> _Task instructions_: Give each entry back by retyping it exactly as written.

Extracted data entries
■ ■ ■

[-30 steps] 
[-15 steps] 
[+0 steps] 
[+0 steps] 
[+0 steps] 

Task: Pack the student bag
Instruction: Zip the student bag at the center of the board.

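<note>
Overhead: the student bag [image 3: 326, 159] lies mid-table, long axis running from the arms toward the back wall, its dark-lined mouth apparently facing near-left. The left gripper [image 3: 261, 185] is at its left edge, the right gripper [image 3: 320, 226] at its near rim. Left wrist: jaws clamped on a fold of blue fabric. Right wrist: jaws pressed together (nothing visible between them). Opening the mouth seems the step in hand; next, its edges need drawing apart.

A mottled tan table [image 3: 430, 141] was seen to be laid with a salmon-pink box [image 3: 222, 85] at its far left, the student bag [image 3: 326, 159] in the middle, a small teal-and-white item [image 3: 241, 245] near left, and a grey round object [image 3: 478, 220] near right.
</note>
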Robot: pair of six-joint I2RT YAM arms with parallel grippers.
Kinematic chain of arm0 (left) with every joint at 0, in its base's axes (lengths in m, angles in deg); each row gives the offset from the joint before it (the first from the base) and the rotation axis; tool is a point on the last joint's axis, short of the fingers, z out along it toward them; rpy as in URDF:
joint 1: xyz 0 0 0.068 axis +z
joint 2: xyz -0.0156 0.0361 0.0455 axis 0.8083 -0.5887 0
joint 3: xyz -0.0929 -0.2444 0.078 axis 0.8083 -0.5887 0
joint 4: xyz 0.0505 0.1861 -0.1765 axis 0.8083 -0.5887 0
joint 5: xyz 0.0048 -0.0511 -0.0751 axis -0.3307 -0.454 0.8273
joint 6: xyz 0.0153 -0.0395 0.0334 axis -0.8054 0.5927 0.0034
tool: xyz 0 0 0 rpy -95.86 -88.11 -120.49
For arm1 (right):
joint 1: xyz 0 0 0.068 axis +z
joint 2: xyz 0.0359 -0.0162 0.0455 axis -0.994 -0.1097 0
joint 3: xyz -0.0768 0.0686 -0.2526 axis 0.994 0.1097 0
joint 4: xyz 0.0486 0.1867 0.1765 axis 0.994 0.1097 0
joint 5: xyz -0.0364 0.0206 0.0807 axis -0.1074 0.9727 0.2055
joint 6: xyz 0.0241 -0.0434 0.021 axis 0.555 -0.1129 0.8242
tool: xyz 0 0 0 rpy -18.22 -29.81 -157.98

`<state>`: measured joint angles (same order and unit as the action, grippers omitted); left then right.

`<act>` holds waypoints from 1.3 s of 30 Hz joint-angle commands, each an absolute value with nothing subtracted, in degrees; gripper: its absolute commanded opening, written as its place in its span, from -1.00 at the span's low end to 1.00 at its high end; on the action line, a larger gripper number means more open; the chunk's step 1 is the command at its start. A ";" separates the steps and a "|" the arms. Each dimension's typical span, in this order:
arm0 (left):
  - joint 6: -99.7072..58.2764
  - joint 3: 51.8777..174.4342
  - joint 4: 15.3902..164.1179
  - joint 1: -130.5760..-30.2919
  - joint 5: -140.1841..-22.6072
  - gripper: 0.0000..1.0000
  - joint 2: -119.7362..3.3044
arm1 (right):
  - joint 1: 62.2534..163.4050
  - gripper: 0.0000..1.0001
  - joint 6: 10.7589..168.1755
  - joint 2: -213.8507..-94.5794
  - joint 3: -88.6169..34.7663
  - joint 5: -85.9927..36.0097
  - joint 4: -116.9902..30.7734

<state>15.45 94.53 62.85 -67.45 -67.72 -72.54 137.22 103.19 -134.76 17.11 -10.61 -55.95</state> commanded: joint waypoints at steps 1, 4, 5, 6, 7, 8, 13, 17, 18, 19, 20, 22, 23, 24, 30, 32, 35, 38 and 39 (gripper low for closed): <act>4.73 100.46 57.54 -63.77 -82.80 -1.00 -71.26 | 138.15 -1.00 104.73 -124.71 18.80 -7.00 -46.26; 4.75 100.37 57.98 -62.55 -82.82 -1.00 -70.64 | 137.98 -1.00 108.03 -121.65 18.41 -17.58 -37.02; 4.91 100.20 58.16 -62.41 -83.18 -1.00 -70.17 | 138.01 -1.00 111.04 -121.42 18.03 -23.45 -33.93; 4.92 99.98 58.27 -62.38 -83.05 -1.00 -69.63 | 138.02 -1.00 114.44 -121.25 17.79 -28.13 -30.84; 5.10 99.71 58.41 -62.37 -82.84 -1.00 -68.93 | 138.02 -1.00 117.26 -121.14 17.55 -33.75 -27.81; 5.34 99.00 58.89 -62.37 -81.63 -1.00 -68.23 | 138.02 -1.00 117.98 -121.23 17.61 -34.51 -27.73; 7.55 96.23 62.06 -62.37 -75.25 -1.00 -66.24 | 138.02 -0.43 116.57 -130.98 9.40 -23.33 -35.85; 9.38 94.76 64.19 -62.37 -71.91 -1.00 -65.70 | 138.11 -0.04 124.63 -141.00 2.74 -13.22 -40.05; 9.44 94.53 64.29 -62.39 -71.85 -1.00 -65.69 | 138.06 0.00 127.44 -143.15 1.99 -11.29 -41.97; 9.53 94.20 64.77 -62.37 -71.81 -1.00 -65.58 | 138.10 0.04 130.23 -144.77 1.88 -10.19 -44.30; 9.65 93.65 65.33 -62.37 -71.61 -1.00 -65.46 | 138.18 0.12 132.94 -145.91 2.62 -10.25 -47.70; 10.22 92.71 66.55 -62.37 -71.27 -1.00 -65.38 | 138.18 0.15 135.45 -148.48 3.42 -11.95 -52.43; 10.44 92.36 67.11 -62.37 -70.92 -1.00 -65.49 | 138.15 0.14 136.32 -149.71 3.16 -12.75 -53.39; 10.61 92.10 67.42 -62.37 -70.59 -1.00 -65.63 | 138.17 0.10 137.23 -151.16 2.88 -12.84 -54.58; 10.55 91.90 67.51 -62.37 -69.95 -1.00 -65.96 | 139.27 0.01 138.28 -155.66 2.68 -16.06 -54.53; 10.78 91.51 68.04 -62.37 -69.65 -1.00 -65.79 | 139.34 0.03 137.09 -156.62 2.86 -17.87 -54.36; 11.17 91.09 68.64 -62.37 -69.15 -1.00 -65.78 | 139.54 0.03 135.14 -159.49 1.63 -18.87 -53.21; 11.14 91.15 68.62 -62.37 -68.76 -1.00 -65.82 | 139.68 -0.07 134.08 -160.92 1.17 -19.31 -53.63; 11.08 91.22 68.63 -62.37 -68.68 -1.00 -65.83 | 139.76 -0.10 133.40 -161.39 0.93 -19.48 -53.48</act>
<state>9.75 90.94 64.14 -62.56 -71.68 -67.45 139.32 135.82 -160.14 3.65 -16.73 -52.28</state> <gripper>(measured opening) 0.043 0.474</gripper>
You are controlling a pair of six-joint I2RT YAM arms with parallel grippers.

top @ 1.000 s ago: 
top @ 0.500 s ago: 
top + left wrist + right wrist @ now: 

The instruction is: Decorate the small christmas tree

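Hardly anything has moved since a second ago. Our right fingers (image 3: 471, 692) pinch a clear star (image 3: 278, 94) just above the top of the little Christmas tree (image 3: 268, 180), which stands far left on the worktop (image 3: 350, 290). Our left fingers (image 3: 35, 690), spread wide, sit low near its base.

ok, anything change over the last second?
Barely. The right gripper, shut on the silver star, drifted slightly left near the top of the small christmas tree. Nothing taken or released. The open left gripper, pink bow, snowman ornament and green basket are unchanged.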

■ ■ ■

> _Written reply_:
[-30 steps] 
[-15 steps] 
[+0 steps] 
[+0 steps] 
[+0 steps] 

Task: Pack the student bag
Instruction: Zip the student bag at the center of the board.

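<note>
Overhead: the student bag [image 3: 326, 159] lies mid-table, long axis running from the arms toward the back wall, its dark-lined mouth apparently facing near-left. The left gripper [image 3: 261, 185] is at its left edge, the right gripper [image 3: 320, 226] at its near rim. Left wrist: jaws clamped on a fold of blue fabric. Right wrist: jaws pressed together (nothing visible between them). Opening the mouth seems the step in hand; next, its edges need drawing apart.

A mottled tan table [image 3: 430, 141] was seen to be laid with a salmon-pink box [image 3: 222, 85] at its far left, the student bag [image 3: 326, 159] in the middle, a small teal-and-white item [image 3: 241, 245] near left, and a grey round object [image 3: 478, 220] near right.
</note>
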Robot: pair of six-joint I2RT YAM arms with parallel grippers.
Kinematic chain of arm0 (left) with every joint at 0, in its base's axes (lengths in m, angles in deg); each row gives the offset from the joint before it (the first from the base) and the rotation axis; tool is a point on the last joint's axis, short of the fingers, z out along it toward them; rpy as in URDF:
joint 1: xyz 0 0 0.068 axis +z
joint 2: xyz -0.0156 0.0361 0.0455 axis 0.8083 -0.5887 0
joint 3: xyz -0.0929 -0.2444 0.078 axis 0.8083 -0.5887 0
joint 4: xyz 0.0505 0.1861 -0.1765 axis 0.8083 -0.5887 0
joint 5: xyz 0.0048 -0.0511 -0.0751 axis -0.3307 -0.454 0.8273
joint 6: xyz 0.0153 -0.0395 0.0334 axis -0.8054 0.5927 0.0034
tool: xyz 0 0 0 rpy -95.86 -88.11 -120.49
For arm1 (right):
joint 1: xyz 0 0 0.068 axis +z
joint 2: xyz 0.0359 -0.0162 0.0455 axis -0.994 -0.1097 0
joint 3: xyz -0.0768 0.0686 -0.2526 axis 0.994 0.1097 0
joint 4: xyz 0.0486 0.1867 0.1765 axis 0.994 0.1097 0
joint 5: xyz -0.0364 0.0206 0.0807 axis -0.1074 0.9727 0.2055
joint 6: xyz 0.0241 -0.0434 0.021 axis 0.555 -0.1129 0.8242
tool: xyz 0 0 0 rpy -18.22 -29.81 -157.98

`<state>`: measured joint angles (same order and unit as the action, grippers omitted); left then right.

`<act>` holds waypoints from 1.3 s of 30 Hz joint-angle commands, each an absolute value with nothing subtracted, in degrees; gripper: its absolute commanded opening, written as its place in its span, from -1.00 at the span's low end to 1.00 at its high end; on the action line, a larger gripper number means more open; the chunk's step 1 is the command at its start. A ";" separates the steps and a "|" the arms. Each dimension's typical span, in this order:
arm0 (left):
  - joint 6: -99.7072..58.2764
  - joint 3: 51.8777..174.4342
  - joint 4: 15.3902..164.1179
  - joint 1: -130.5760..-30.2919
  - joint 5: -140.1841..-22.6072
  - gripper: 0.0000..1.0000
  - joint 2: -119.7362..3.3044
arm1 (right):
  - joint 1: 62.2534..163.4050
  - gripper: 0.0000..1.0001
  - joint 6: 10.7589..168.1755
  - joint 2: -213.8507..-94.5794
  - joint 3: -88.6169..34.7663
  - joint 5: -85.9927..36.0097
  - joint 4: -116.9902..30.7734

<state>15.45 94.53 62.85 -67.45 -67.72 -72.54 137.22 103.19 -134.76 17.11 -10.61 -55.95</state> commanded: joint waypoints at steps 1, 4, 5, 6, 7, 8, 13, 17, 18, 19, 20, 22, 23, 24, 30, 32, 35, 38 and 39 (gripper low for closed): <act>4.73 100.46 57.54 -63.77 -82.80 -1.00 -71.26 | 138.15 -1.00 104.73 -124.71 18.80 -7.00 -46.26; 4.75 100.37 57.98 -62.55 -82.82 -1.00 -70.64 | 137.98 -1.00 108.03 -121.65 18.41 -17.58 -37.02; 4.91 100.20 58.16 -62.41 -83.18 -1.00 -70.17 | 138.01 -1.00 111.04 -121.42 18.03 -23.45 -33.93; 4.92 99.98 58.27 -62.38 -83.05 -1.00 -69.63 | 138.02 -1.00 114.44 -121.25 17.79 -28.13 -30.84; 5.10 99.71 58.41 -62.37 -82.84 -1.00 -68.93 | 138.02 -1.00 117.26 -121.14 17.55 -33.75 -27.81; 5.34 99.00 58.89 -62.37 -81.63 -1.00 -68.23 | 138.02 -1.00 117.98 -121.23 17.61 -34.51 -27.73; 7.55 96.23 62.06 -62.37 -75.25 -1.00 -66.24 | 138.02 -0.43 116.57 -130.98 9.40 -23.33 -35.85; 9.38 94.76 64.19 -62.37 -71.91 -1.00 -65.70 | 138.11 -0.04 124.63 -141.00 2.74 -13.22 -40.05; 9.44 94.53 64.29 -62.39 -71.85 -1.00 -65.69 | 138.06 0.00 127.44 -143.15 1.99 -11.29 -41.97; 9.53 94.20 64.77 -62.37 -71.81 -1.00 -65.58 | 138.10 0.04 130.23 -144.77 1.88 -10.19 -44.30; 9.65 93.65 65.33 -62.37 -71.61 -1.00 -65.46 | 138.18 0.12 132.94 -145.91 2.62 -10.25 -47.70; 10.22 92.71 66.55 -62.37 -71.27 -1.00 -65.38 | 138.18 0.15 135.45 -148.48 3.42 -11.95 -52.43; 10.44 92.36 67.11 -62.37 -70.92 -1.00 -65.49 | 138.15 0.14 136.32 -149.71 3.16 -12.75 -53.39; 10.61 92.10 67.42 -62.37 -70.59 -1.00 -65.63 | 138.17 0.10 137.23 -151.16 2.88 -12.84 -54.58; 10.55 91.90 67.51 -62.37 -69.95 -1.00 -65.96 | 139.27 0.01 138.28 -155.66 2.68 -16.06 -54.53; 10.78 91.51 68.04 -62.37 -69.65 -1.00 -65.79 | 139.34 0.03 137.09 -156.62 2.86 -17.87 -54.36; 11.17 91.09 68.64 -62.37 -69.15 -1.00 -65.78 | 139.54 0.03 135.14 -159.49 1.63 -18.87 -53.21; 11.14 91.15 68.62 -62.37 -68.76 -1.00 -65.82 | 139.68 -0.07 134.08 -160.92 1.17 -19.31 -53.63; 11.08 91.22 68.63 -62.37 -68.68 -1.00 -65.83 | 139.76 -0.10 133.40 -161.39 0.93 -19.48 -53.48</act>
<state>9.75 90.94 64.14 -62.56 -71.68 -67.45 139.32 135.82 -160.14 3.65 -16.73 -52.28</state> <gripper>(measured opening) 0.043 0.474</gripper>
You are controlling a pair of six-joint I2RT YAM arms with parallel grippers.

top @ 1.000 s ago: 
top @ 0.500 s ago: 
top + left wrist + right wrist @ now: 

The instruction is: Decorate the small christmas tree

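Hardly anything has moved since a second ago. Our right fingers (image 3: 471, 692) pinch a clear star (image 3: 278, 94) just above the top of the little Christmas tree (image 3: 268, 180), which stands far left on the worktop (image 3: 350, 290). Our left fingers (image 3: 35, 690), spread wide, sit low near its base.

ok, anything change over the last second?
Barely. The right gripper, shut on the silver star, drifted slightly left near the top of the small christmas tree. Nothing taken or released. The open left gripper, pink bow, snowman ornament and green basket are unchanged.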

The answer is complete.